The problem of Palestinian universities does not lie in publishing or not publishing. Conducting and publishing research is indeed a welcomed necessity and fits in the core of missions of faculty members, in addition to teaching and community service. The core issue lies in the following questions: is it true that researchers in Palestinian universities have the duty to enrich “humanitarian” knowledge in the world, in its east and west, in spite of immediate Palestinian and Arab local developmental needs and scarce resources? The question rises here about priorities and the role of university administrations in devising indicators of their priorities without any rigid and exaggerated restriction. Focusing extravagantly, as is the case at times, on publishing in English of research that does not necessarily relate to local or Arab needs or preferring this to publishing in Arabic has no clear justification. It only reflects a “narcissi” need for visibility without any vision relating to the position and role of these universities. The broader question will then become: what is the role that research and publication play in Palestinian universities and do they stem from specific orientations? Or what is the type of production of knowledge in universities? Is the university an organic component of the society? Are its teachers and graduates considered as organic intellectuals?
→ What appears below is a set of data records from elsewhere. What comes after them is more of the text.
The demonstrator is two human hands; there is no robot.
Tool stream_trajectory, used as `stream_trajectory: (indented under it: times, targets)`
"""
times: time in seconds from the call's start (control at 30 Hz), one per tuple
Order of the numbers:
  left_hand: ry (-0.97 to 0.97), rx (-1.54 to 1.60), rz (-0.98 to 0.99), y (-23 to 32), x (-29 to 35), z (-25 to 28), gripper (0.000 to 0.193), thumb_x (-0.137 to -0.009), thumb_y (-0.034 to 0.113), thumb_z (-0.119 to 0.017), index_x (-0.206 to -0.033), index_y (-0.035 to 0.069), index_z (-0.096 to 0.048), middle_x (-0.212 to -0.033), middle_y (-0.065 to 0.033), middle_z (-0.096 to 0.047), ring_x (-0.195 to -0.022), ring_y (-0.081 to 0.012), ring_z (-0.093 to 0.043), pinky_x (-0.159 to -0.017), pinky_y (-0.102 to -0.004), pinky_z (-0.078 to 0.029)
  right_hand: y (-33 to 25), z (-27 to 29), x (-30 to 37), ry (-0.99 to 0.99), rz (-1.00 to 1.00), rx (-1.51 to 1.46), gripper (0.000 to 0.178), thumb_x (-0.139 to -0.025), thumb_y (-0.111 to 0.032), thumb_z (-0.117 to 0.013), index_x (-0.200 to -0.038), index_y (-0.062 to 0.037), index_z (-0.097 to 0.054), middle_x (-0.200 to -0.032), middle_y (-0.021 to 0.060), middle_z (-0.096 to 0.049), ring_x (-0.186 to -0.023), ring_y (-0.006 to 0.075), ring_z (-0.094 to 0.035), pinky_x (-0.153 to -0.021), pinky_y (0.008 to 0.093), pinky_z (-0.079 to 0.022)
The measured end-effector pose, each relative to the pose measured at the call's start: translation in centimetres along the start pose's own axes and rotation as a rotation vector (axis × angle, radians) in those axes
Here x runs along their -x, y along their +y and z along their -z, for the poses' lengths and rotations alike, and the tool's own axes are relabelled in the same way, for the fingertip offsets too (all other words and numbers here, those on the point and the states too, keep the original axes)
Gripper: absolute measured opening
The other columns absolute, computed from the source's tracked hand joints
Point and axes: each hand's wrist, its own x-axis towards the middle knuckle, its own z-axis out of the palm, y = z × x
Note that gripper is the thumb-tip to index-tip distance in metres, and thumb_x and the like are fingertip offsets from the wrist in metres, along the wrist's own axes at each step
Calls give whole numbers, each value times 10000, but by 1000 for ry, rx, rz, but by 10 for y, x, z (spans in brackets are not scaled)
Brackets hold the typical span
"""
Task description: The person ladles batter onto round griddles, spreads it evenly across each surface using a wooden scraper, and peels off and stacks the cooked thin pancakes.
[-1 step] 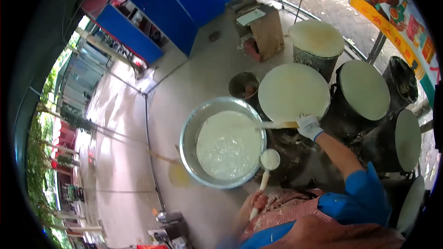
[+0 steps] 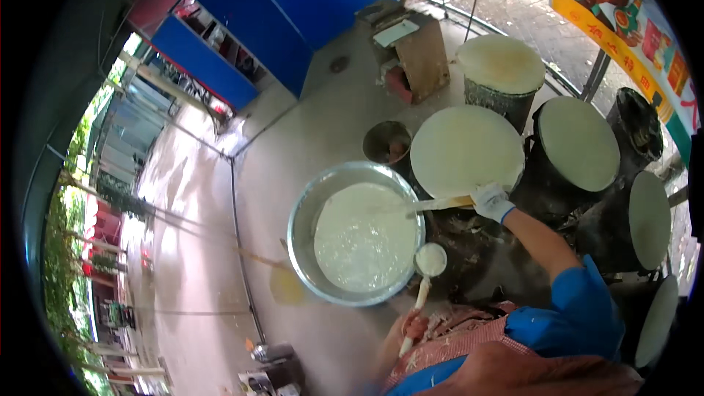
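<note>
My right hand (image 2: 491, 201), in a white glove, grips the yellowish wooden handle of a long flat scraper (image 2: 440, 204). Its pale blade points left over the rim of a wide metal basin (image 2: 295, 249), and the tip is blurred. White batter-like liquid (image 2: 363, 238) covers the basin's bottom. Bare and low in front of me, my left hand (image 2: 414, 325) is closed round the pale handle of a ladle (image 2: 431, 259). The ladle's round cup, with white stuff in it, is beside the basin's right rim. Just beyond the scraper is a round pale griddle (image 2: 468, 150).
More round pale-topped griddles on dark drums stand around on the right, among them a far one (image 2: 501, 64) and a right one (image 2: 579, 143). A small bucket (image 2: 387, 142) is behind the basin. Farther off are a wooden box (image 2: 418, 59) and blue panels (image 2: 257, 15).
The view has shifted very slightly, so the basin and ladle appear a little lower. Both hands keep their hold on the scraper and the ladle.
</note>
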Motion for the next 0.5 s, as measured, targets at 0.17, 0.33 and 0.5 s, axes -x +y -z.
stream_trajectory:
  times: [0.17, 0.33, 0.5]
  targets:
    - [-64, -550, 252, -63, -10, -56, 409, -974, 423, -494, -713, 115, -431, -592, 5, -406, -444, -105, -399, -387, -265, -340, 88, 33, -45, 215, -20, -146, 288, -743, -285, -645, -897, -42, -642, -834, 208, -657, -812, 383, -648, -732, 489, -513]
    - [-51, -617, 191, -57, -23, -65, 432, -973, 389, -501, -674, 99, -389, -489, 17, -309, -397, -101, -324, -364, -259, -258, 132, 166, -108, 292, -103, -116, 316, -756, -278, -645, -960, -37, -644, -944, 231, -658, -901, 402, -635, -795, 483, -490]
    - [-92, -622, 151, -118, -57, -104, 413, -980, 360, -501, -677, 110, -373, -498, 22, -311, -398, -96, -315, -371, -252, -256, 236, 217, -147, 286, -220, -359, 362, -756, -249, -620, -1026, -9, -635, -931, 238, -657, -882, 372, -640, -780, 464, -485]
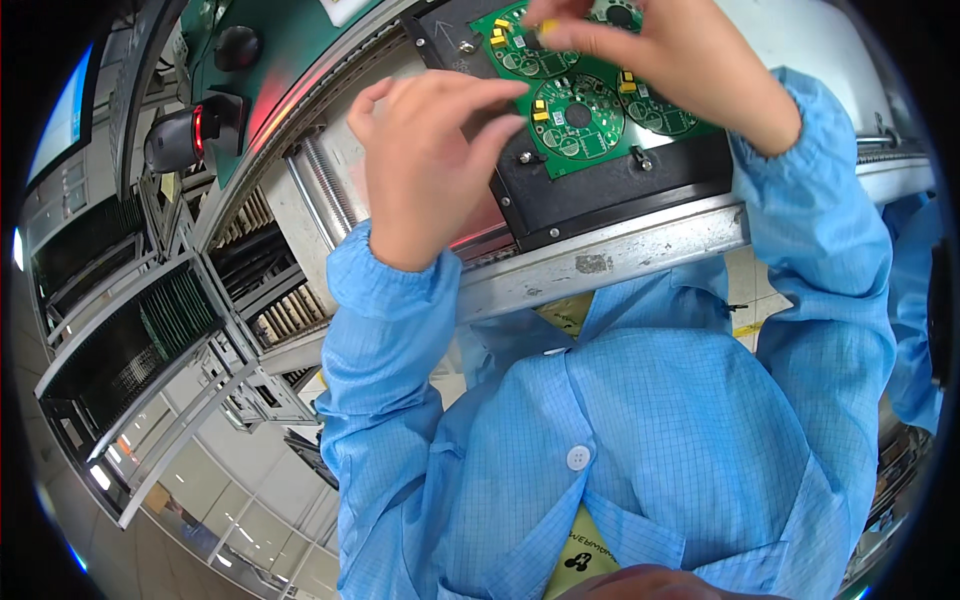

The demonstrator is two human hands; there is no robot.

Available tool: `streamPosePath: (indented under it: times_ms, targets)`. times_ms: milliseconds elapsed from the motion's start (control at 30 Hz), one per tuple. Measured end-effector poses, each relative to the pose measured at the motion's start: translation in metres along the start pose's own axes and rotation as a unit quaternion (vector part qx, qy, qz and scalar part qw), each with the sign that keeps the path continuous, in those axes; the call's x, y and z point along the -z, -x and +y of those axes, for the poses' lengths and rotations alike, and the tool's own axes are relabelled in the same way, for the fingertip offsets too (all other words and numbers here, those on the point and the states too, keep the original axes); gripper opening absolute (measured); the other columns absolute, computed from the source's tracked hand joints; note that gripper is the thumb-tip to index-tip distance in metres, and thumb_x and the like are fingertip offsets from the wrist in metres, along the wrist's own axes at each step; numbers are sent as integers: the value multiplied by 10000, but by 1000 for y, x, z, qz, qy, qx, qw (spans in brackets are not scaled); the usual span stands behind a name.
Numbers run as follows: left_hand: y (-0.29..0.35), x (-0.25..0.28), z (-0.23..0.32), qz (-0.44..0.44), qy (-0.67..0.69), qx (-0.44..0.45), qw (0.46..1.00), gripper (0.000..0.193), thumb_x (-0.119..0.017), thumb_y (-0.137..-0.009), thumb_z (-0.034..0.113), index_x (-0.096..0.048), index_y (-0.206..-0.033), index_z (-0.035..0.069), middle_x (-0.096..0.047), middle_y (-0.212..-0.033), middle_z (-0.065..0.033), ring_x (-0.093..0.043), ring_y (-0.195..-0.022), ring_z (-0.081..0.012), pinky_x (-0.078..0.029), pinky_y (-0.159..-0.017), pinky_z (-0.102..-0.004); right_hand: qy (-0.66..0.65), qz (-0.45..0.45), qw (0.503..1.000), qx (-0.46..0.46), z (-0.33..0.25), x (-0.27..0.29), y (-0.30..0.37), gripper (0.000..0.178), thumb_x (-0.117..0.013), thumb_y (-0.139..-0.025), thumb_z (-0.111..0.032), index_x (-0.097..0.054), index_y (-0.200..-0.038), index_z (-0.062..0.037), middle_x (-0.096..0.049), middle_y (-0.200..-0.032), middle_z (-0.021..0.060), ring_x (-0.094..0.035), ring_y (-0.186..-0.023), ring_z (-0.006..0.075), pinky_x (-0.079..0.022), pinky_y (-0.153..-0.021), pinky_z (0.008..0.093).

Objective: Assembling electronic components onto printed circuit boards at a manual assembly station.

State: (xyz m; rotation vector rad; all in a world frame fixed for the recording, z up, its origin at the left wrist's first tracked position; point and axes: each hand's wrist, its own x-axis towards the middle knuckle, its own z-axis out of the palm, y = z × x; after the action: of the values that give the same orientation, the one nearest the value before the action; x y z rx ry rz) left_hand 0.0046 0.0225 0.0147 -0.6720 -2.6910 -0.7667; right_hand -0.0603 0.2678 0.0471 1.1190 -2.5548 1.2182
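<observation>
From a distance I see a green circuit board (607, 138) marked in white, its yellow blocks (540, 110), a black tray (610, 195) around it and, below it, a blue, dark-gridded jacket (670, 420) with a white button (578, 458).

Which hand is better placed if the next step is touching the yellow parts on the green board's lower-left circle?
Likely the left hand: its thumb and forefinger are parted close to those yellow parts. The right hand is farther off, over the upper part of the green board.
</observation>
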Motion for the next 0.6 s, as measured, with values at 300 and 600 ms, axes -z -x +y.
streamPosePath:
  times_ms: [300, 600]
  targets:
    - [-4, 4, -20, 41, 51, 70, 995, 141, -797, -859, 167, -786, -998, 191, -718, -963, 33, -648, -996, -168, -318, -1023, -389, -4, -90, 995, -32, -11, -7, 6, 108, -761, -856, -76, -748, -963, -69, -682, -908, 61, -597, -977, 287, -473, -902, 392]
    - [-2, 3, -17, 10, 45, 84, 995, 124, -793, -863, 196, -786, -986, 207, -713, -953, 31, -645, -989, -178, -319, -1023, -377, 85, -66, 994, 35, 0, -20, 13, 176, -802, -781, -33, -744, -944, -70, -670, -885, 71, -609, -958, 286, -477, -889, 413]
Focusing on education and the quality of graduates raises many claims, but most university staff are aware that the majority of students face non-negligible difficulties, mainly as regards to the falsely called “writing skills”. Indeed these skills are intellectual skills that are reflected in writing on paper or on a monitor at present. We are not speaking here of proper spelling and grammar, although important, but rather of analytical skills, coherence, ordered thinking and thinking “outside the box” as well as innovation. MA programs in Palestinian universities are filled with graduates of different local universities, most of home lack such vital skills needed for the labor market. Questions come raining: why don’t universities dedicate sufficient attention to these aspects? What can be done to fix what has not been fixed in secondary education since this is necessary and expected? Can’t universities exert pressure on the schooling system since they are the major recipients of school graduates? Furthermore, with diversified community pressure upon universities to admit larger number of these graduates, shouldn’t universities have the right to set their terms relating to contents and teaching methods to help schools so that universities can respond to such pressures? Why universities, apparently, do not think it is their role and is it enough to blame it on schools and evade any responsibility?